Things seem to happen in waves in the RPG blabosphere.

Anyway, Chris Chinn has been putting up some practical advice on how to develop scenarios which I find interesting and potentially useful. Find it here.

Meanwhile both RPG.net and Harnforum (free registration required) have been getting into the same practical issues of how to create scenarios that involve the characters. (Another RPG.net thread, started by Levi Kornelsen is here.) The most interesting element of these discussions, for me, is the paradigm clash between the idea of "adventure hooks" and the idea of "flags" or "player-driven" scenarios. The most depressing element is the way that "player-driven" scenario-building is repeatedly caught up in the ideology of "story", such that if you don't have a "player-driven story", then either the GM must be leading the players around by the nose, or nothing particularly interesting happens.
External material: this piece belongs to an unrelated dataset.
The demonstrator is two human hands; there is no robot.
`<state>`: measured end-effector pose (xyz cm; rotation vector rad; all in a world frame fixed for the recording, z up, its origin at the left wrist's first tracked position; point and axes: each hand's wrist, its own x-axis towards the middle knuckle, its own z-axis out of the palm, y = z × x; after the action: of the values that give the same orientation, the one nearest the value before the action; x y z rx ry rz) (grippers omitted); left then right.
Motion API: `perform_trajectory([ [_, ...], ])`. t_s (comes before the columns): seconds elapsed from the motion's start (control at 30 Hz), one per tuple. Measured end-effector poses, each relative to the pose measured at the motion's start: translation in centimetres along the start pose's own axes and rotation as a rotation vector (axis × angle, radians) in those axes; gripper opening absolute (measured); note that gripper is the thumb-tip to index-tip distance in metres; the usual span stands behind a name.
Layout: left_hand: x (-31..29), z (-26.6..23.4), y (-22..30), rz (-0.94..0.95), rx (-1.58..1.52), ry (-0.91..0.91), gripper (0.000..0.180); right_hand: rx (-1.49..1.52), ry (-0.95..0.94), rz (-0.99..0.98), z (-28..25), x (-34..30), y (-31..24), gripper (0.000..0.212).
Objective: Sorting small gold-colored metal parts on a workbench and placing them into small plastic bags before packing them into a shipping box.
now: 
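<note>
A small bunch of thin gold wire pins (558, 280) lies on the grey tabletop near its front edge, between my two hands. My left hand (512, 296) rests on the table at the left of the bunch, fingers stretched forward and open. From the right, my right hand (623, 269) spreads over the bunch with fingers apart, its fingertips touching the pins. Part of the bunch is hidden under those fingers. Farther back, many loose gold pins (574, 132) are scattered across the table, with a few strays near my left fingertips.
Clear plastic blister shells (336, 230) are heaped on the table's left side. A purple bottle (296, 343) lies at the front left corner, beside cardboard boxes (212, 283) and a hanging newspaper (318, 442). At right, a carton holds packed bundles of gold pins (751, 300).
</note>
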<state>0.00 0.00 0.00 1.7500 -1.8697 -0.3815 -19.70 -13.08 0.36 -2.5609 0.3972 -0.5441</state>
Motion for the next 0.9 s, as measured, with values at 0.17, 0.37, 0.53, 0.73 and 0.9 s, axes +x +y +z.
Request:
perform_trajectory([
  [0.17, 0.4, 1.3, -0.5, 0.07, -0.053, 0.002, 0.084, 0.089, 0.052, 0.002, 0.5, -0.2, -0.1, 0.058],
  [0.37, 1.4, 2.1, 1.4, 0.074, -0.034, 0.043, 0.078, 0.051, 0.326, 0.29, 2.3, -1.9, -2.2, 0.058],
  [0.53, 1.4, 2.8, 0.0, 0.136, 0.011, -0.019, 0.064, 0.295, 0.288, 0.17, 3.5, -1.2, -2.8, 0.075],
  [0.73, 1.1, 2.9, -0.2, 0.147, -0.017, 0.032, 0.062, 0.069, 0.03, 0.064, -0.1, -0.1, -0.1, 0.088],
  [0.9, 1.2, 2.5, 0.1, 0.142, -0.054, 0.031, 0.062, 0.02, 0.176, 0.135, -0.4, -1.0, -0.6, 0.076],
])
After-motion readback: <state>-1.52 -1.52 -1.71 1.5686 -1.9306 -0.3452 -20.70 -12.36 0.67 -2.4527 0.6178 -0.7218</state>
I find this ironic and to illustrate why, I'll offer a completely unfair analysis of Dogs in the Vineyard as a game where the players are forced into taking cowboy defenders of the faith as their PCs, because, you know, if your friend purchases the book and gets you to play the game, that's your only choice. Player empowerment is not absolute; once you buy into playing the game with other people, you're always giving up some of your power to control the scope and expression of game elements, including your own character. At the same time, everyone else including the GM is giving up some of their power to you. It's your job to make the most of this arrangement, and exactly how you do it has a highly complex, non-isomorphic relationship to whether you're "authoring a story" or doing something entirely different.
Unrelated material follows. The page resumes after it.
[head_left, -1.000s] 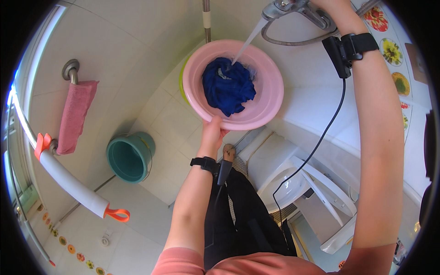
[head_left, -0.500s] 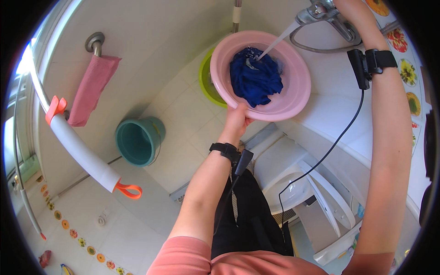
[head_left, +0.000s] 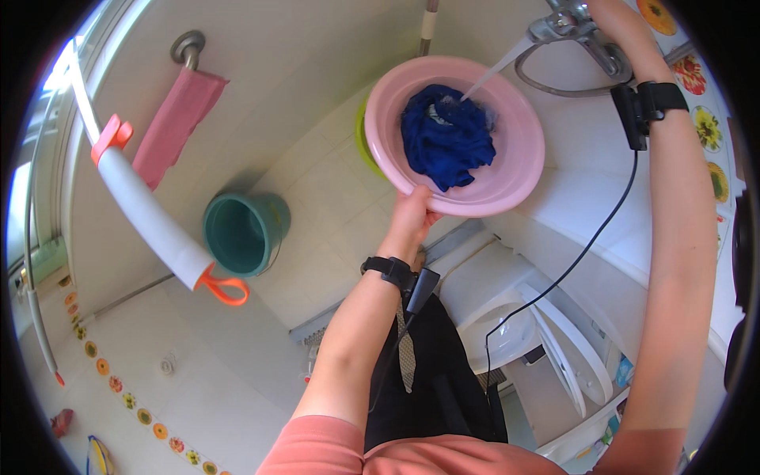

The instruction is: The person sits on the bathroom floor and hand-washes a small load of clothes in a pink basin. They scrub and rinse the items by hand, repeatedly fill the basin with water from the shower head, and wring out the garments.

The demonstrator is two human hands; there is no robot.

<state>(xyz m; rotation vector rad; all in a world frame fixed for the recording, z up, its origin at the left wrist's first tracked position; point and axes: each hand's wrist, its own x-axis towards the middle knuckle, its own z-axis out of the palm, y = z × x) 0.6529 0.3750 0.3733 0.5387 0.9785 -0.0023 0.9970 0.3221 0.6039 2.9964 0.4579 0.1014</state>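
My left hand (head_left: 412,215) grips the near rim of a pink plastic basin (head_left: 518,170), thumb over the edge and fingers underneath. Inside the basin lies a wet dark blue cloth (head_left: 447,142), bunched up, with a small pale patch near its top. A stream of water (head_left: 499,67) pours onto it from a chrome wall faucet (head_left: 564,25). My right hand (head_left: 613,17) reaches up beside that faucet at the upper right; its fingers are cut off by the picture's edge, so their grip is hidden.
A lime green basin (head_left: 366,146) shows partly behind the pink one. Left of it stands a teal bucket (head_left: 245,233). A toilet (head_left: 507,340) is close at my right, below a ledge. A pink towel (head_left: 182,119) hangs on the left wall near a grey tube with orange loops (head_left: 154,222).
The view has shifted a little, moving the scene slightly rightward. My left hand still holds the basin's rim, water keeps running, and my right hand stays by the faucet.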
I think for a certain class of roleplayers ("immersionists", "simulationists", or anyone whose primary goal is to "experience the fictional world" without regard to "theme" or "Premise" but certainly with regard to "interest"), it's probably useful to take up an alternative to Forge-inspired "protagonism", in a combination of "PC proactivity" and "PC magnetism". By the latter I mean construction of PCs such that, even if they don't go looking for interesting things to do, the nature of their role in life means that interesting things will happen to them. And by interesting, I mean no more or less than things which the player of the PC will enjoy dealing with, and which the other people around the table will enjoy interacting with either actively or as audience. A prime example of a proactive character is the entrepreneurial rogue or the seeker of arcane mysteries. "Magnetic" characters are often what I think of as "static responsibles"--a sheriff, for example, or a land owner. However, troubleshooters like superhero teams and superspies are also largely "magnetic" in that their presumed responsibilities tend to result in missions and crises being thrust on them.
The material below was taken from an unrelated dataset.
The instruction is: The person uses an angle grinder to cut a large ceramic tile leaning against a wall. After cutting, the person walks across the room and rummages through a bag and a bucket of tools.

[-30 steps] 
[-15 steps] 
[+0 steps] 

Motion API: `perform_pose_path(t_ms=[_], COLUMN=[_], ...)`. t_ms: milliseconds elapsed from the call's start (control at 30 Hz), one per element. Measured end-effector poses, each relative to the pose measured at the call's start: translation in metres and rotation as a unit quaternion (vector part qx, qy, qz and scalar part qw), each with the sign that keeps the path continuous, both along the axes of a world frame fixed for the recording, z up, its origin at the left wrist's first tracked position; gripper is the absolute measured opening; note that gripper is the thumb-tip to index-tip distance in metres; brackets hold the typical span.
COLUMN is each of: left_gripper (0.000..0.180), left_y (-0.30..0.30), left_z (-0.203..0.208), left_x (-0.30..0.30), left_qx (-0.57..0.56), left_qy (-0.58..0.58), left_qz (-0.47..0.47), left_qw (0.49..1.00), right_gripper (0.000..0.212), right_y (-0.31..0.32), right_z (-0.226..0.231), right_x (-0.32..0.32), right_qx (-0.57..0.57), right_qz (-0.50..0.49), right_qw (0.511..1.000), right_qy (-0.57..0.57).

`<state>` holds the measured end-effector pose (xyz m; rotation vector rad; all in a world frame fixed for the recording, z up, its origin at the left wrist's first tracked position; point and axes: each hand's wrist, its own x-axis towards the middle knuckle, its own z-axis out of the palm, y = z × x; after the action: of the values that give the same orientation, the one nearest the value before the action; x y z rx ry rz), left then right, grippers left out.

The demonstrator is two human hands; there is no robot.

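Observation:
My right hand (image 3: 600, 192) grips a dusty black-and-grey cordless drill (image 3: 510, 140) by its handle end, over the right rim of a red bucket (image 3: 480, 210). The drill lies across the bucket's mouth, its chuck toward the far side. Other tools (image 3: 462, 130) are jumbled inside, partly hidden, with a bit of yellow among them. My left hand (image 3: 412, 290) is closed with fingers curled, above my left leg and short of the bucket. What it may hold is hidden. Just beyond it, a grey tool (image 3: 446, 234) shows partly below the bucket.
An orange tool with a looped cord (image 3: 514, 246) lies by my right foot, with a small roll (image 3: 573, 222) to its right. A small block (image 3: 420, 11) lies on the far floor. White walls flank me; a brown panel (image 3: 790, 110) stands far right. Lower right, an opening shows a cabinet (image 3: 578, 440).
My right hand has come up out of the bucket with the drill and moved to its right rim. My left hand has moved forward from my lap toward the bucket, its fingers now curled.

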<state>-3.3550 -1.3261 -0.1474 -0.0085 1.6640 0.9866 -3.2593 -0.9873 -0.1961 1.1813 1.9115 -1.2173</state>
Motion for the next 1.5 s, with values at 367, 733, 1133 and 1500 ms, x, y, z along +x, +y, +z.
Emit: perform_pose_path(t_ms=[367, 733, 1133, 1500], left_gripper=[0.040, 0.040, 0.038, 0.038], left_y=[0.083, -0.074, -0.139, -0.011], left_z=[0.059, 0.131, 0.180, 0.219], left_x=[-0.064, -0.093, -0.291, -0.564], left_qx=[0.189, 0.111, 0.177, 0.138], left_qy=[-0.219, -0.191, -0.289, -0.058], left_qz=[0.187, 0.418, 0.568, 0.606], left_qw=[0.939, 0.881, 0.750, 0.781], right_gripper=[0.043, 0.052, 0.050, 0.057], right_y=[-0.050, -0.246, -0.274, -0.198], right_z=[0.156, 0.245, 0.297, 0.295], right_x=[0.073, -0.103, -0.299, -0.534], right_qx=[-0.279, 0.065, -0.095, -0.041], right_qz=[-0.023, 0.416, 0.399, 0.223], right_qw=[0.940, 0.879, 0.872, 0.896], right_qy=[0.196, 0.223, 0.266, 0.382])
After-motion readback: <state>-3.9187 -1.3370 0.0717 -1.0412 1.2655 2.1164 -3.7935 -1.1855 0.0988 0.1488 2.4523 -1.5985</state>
For my purposes it's important to note where player-character interests converge and where they diverge. The player always wants interesting things, while the character perhaps not so much, unless he's proactively creating them. By definition, a problem is something that the character would just as soon avoid, or certainly something that he didn't deliberately bring on himself. It's still something the player craves, but for the sake of player-character identification, it's not something the player wants to generate himself.

(I really need a better term than "PC magnetism" since it's a bit on the whimsical and idiosyncratic side, and I prefer to use jargon that's easily grasped on the first pass. I am tempted to say "PC fitness"--but that's too close to Vincent's terminology.)

Some might see this paradigm as no more than an expression of Narrativist campaign/scenario construction. That may be, but where I think it differs from the outlook that inspires common Narrativist techniques, and indeed rejects the common GNS concept of Incoherence, is that it takes player interest, flexibly defined, as the central value instead of the literary/dramaturgical concept of Premise. For game systems, this paradigm also offers as a benchmark the ability to engage the interest of the players by providing mechanics that are actually enjoyable ways of negotiating/resolving the events of the imagined world. That is, if the combat mechanics of a given game are enjoyable in themselves, then the players' interests might well focus on situations that allow them to exercise those mechanics. Yet those players may have no special interest in combat per se--give them an enjoyable system of social conflict resolution, and they may gravitate toward political or social scenarios.

Hm, while searching for another thread I came across this one on the Forge, where it looks like some of the same issues are hashed out. Just including it here for future reference; I haven't read it closely yet.

Lee Short also covers some related ground in his work-in-progress Star Moon Cross, particularly in the campaign prep discussion of "what kinds of activities do you envision your character engaging in"?